All that I am, and all that I have, all is there. Concerning Benjamin, Moses said, “The Lord shall cover him all the day long, and he shall dwell between his shoulders.” That is the place where we are, between the shoulders of the Divine Shepherd of souls, Christ underneath us bearing all our weight, — the weight of sin, the weight of sorrow, and doubt, and fear, and care, and whatever else there may be on us.
23.
What about the sheep now? Well, it is resting, — not as it will rest,
eventually, when it will lie in the Shepherd’s bosom in even sweeter
fellowship; but, even now, it is resting; it does not have to carry
itself back to the fold. It is a long way, but neither the Shepherd
nor the sheep will get weary. It is a toilsome way, full of dangers,
but those toils and dangers are for the Shepherd rather than for the
sheep. We are right in singing, —
“Safe in the arms of Jesus,” —
for, now that he has found us, we are under his protection. No wolf can come near us now; or, if it did, he would be quite unable to harm us. The sheep that is found is perfectly secure in the good Shepherd’s grip. It could not stray away even if it wished; if it struggled to get free, he would grip it all the more firmly. So, beloved, it was with us; when Christ took us on his shoulders, he held us firmly, and he will not let us go.
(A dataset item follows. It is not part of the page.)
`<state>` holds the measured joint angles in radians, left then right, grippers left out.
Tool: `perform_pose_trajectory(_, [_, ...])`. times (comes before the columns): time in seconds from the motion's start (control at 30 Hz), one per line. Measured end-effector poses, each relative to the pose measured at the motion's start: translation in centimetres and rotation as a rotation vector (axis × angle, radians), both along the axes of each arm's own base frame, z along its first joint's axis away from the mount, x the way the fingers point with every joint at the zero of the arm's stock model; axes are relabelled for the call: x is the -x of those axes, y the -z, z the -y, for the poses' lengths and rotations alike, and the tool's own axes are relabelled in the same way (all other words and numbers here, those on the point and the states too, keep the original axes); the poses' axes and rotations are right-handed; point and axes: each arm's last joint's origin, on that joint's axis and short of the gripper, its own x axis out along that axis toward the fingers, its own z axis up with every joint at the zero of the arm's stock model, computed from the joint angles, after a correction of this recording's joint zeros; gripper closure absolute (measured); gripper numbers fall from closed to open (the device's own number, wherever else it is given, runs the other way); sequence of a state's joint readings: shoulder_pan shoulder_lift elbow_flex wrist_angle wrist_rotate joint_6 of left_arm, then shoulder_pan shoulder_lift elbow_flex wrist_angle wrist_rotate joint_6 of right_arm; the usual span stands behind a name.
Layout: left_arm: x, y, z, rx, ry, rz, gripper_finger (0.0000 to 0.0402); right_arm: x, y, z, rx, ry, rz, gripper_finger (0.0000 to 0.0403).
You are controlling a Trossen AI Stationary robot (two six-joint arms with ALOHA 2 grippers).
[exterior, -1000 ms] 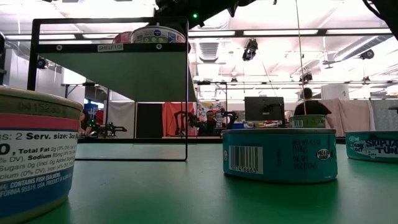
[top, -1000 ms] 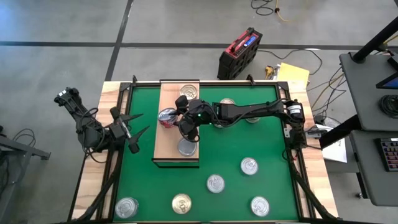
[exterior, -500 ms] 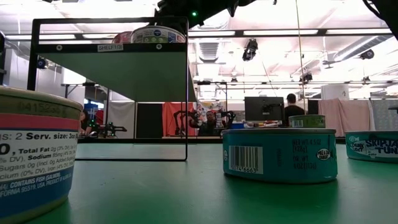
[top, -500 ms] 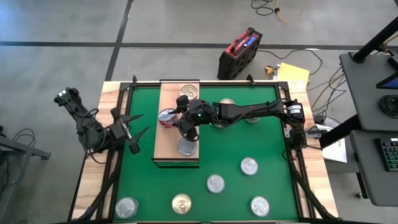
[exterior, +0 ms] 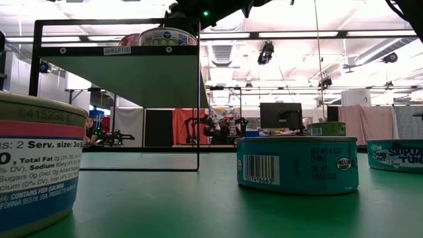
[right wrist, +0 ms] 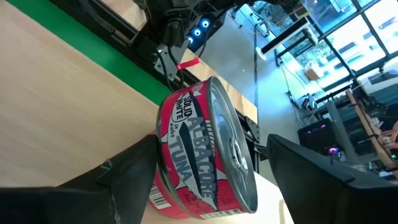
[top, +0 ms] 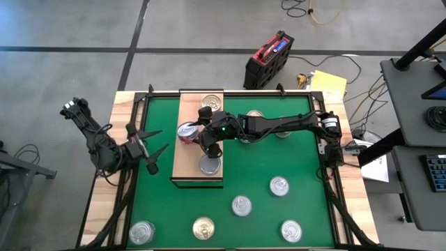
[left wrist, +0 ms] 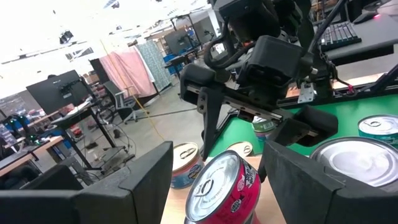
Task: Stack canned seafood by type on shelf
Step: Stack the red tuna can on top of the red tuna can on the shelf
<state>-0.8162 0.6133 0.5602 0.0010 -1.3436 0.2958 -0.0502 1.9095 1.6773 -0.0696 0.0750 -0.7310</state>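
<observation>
A red-labelled albacore tin (right wrist: pixel 199 149) sits at the left edge of the raised wooden shelf (top: pixel 187 162), also seen as the red tin (top: pixel 186 131). It looks tilted, lid partly toward my right arm. My right gripper (right wrist: pixel 211 149) is open, one finger on the tin's bottom side and one facing its lid. Two silver-lidded tins rest flat on the shelf: one at the far end (top: pixel 209 102), one at the near end (top: pixel 209 165). My left gripper (top: pixel 150 143) waits open and level at the table's left edge, its fingers apart (left wrist: pixel 217 152). My right gripper comes level from the table's right, rolled aslant, with the red tin between its fingers. The finger (right wrist: pixel 311 174) facing the lid stands clear of it. The other finger (right wrist: pixel 130 177) lies right beside the tin's bottom rim (right wrist: pixel 163 186); whether it touches I cannot tell.
Several tins lie loose on the green mat: (top: pixel 279 186), (top: pixel 241 206), (top: pixel 203 228), (top: pixel 142 232), (top: pixel 291 231). More tins sit under my right arm (top: pixel 255 115). The low view shows a teal tin (exterior: pixel 297 165) and the shelf's black frame (exterior: pixel 198 99).
My right gripper has rolled a little about the line it points along, staying at the red tin on the shelf's left edge.
</observation>
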Motion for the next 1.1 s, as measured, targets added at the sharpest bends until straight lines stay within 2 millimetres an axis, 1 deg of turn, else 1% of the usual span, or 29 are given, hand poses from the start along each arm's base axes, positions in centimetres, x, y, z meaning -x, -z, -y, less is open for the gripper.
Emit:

24. On whose shoulders was the sheep? It was on the shoulders of the rejoicing one who had found it; and you and I belong to the Christ who is glad to find us. I wonder who was the happier of the two, in the feast, when the younger son came home, — the son or the father. I think the father was; and, certainly, of the shepherd and the sheep, the shepherd was the happier; and yet the sheep, in being found, must have participated in the shepherd’s joy. Do you not remember how, when you were saved, you nestled down under the wings of the Eternal? I love to see the little chicks beneath the feathers of the hen, peeping out with such sweet contentment, and a sense of perfect security, expressed in their twinkling eyes. Had they been away from their mother’s wings, they would have been frightened; but, under their mother’s protection, they did not seem at all alarmed. So I have cowered down beneath the wings of God, trusting in that blessed promise, “He shall cover you with his feathers, and under his wings you shall trust.” Oh beloved, it is a blessed thing to know that we are held in the grip of a strong Christ, with great joy in his heart, which is the proof of the value that he sets on us, and the love which he bears towards us!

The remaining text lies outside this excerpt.